* **Exercise objective**
An exact copy of the data is required; the images should not appear in it.

Information shown START

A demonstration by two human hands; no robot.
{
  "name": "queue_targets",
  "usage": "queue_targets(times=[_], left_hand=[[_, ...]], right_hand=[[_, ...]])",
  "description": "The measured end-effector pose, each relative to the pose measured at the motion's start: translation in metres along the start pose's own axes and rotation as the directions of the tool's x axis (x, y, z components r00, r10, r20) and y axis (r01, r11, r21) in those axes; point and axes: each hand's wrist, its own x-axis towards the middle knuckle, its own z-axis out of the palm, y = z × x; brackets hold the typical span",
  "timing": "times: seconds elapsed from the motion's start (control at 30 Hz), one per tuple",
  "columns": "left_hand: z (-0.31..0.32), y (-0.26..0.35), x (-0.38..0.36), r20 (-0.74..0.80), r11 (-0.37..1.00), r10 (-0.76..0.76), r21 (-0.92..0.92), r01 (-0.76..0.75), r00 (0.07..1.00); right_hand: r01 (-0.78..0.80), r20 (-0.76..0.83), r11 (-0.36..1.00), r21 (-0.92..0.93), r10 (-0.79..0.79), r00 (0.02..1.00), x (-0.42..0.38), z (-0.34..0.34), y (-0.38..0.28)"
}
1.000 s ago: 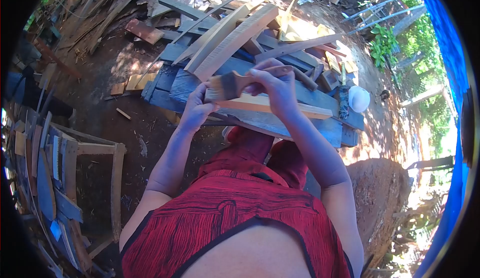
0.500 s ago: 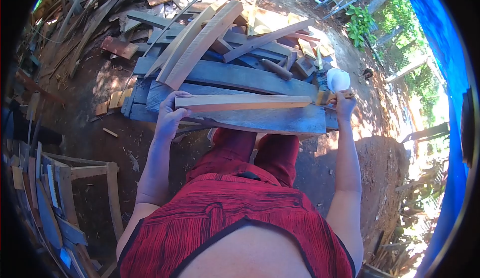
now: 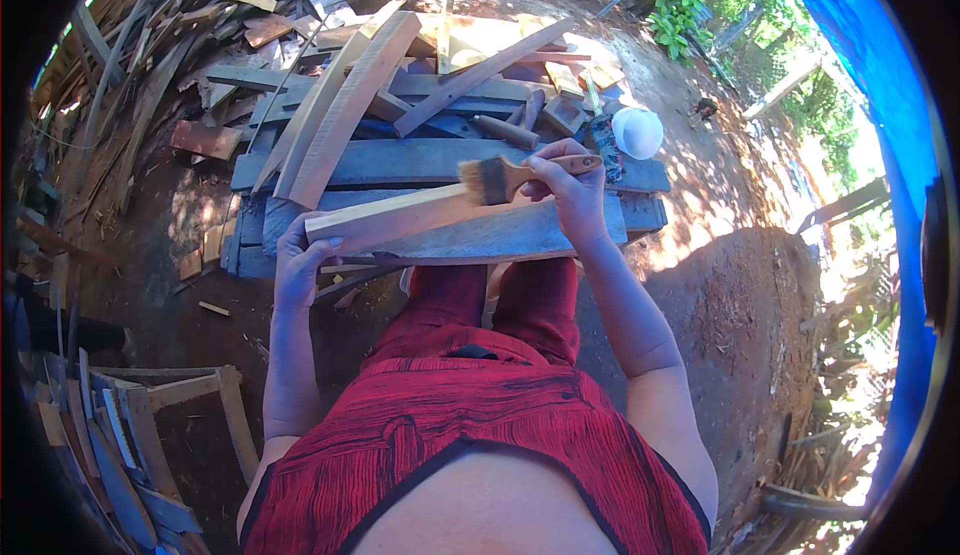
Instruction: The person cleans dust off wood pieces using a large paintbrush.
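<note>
My left hand (image 3: 298, 253) grips the near-left end of a pale squared wooden bar (image 3: 400, 216), thumb along its side. The bar slants up to the right above the grey plank bench (image 3: 500, 239). In my right hand (image 3: 568, 183) is a wide paintbrush (image 3: 515, 177), held by its wooden handle with the bristles pointing left. The brush overlaps the bar's far right end, hiding that part. Behind my right hand, a white rounded container (image 3: 637, 133) sits at the bench's right end, beside a paint-smeared upright thing (image 3: 605, 143).
Two long curved boards (image 3: 345, 115) lean on the bench's left part. A wooden-handled tool (image 3: 506, 132) and offcuts lie behind. A wooden frame (image 3: 185, 392) stands lower left, and a blue tarp (image 3: 890, 285) hangs at the right.
My right hand has brought the brush leftward from near the white container to over the bar. The bar's right end has tilted upward. The whole view has shifted slightly.
</note>
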Motion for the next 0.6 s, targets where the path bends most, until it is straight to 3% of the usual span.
queue_targets(times=[0.1, 0.17, 0.3, 0.4, 0.43, 0.53, 0.6], left_hand=[[0.006, 0.011, -0.003, -0.015, 0.996, -0.085, -0.007, 0.085, 0.996], [0.016, 0.019, -0.006, -0.100, 0.994, -0.078, -0.085, 0.070, 0.992], [0.015, 0.021, -0.001, -0.065, 0.983, -0.140, -0.131, 0.130, 0.988], [0.004, 0.020, 0.006, 0.156, 0.840, -0.370, -0.365, 0.401, 0.916], [0.002, 0.020, 0.007, 0.139, 0.842, -0.371, -0.367, 0.396, 0.918], [-0.010, 0.014, 0.011, 0.285, 0.573, -0.510, -0.591, 0.568, 0.812], [-0.013, 0.011, 0.012, 0.287, 0.554, -0.517, -0.606, 0.570, 0.807]], right_hand=[[0.034, 0.034, 0.996, 0.078, -0.036, 0.999, -0.001, 0.000, 0.000], [0.048, -0.029, 0.999, 0.019, -0.048, 0.998, -0.003, -0.009, 0.001], [0.102, -0.123, 0.992, -0.072, -0.110, 0.986, -0.007, -0.041, 0.007], [0.142, -0.233, 0.971, -0.191, -0.186, 0.954, -0.008, -0.065, 0.012], [0.144, -0.283, 0.959, -0.246, -0.213, 0.935, -0.007, -0.073, 0.016], [0.170, -0.316, 0.931, -0.325, -0.276, 0.908, -0.002, -0.082, 0.035], [0.199, -0.290, 0.887, -0.417, -0.338, 0.896, 0.001, -0.081, 0.047]])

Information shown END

* **Response below**
A demonstration by two human hands; no robot.
{
  "name": "queue_targets",
  "usage": "queue_targets(times=[_], left_hand=[[_, ...]], right_hand=[[_, ...]])",
  "description": "The measured end-effector pose, each relative to the pose measured at the motion's start: translation in metres along the start pose's own axes and rotation as the directions of the tool's x axis (x, y, z components r00, r10, r20) and y axis (r01, r11, r21) in those axes; point and axes: each hand's wrist, its own x-axis towards the middle knuckle, its own z-axis out of the palm, y = z × x; brackets hold the typical span",
  "timing": "times: seconds elapsed from the motion's start (control at 30 Hz), one per tuple",
  "columns": "left_hand: z (-0.31..0.32), y (-0.26..0.35), x (-0.38..0.36), r20 (-0.74..0.80), r11 (-0.37..1.00), r10 (-0.76..0.76), r21 (-0.92..0.92), r01 (-0.76..0.75), r00 (0.07..1.00); right_hand: r01 (-0.78..0.80), r20 (-0.76..0.83), r11 (-0.36..1.00), r21 (-0.92..0.93), r10 (-0.79..0.79), r00 (0.02..1.00), x (-0.42..0.38), z (-0.34..0.34), y (-0.38..0.28)"
}
1.000 s ago: 
0.500 s ago: 
now: 
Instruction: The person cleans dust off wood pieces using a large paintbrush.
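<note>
My left hand (image 3: 298, 253) grips the near-left end of a pale squared wooden bar (image 3: 400, 216), thumb along its side. The bar slants up to the right above the grey plank bench (image 3: 500, 239). In my right hand (image 3: 568, 183) is a wide paintbrush (image 3: 515, 177), held by its wooden handle with the bristles pointing left. The brush overlaps the bar's far right end, hiding that part. Behind my right hand, a white rounded container (image 3: 637, 133) sits at the bench's right end, beside a paint-smeared upright thing (image 3: 605, 143).
Two long curved boards (image 3: 345, 115) lean on the bench's left part. A wooden-handled tool (image 3: 506, 132) and offcuts lie behind. A wooden frame (image 3: 185, 392) stands lower left, and a blue tarp (image 3: 890, 285) hangs at the right.
My right hand has brought the brush leftward from near the white container to over the bar. The bar's right end has tilted upward. The whole view has shifted slightly.
</note>
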Motion for the next 0.6 s, targets where the path bends most, until it is straight to 3% of the usual span.
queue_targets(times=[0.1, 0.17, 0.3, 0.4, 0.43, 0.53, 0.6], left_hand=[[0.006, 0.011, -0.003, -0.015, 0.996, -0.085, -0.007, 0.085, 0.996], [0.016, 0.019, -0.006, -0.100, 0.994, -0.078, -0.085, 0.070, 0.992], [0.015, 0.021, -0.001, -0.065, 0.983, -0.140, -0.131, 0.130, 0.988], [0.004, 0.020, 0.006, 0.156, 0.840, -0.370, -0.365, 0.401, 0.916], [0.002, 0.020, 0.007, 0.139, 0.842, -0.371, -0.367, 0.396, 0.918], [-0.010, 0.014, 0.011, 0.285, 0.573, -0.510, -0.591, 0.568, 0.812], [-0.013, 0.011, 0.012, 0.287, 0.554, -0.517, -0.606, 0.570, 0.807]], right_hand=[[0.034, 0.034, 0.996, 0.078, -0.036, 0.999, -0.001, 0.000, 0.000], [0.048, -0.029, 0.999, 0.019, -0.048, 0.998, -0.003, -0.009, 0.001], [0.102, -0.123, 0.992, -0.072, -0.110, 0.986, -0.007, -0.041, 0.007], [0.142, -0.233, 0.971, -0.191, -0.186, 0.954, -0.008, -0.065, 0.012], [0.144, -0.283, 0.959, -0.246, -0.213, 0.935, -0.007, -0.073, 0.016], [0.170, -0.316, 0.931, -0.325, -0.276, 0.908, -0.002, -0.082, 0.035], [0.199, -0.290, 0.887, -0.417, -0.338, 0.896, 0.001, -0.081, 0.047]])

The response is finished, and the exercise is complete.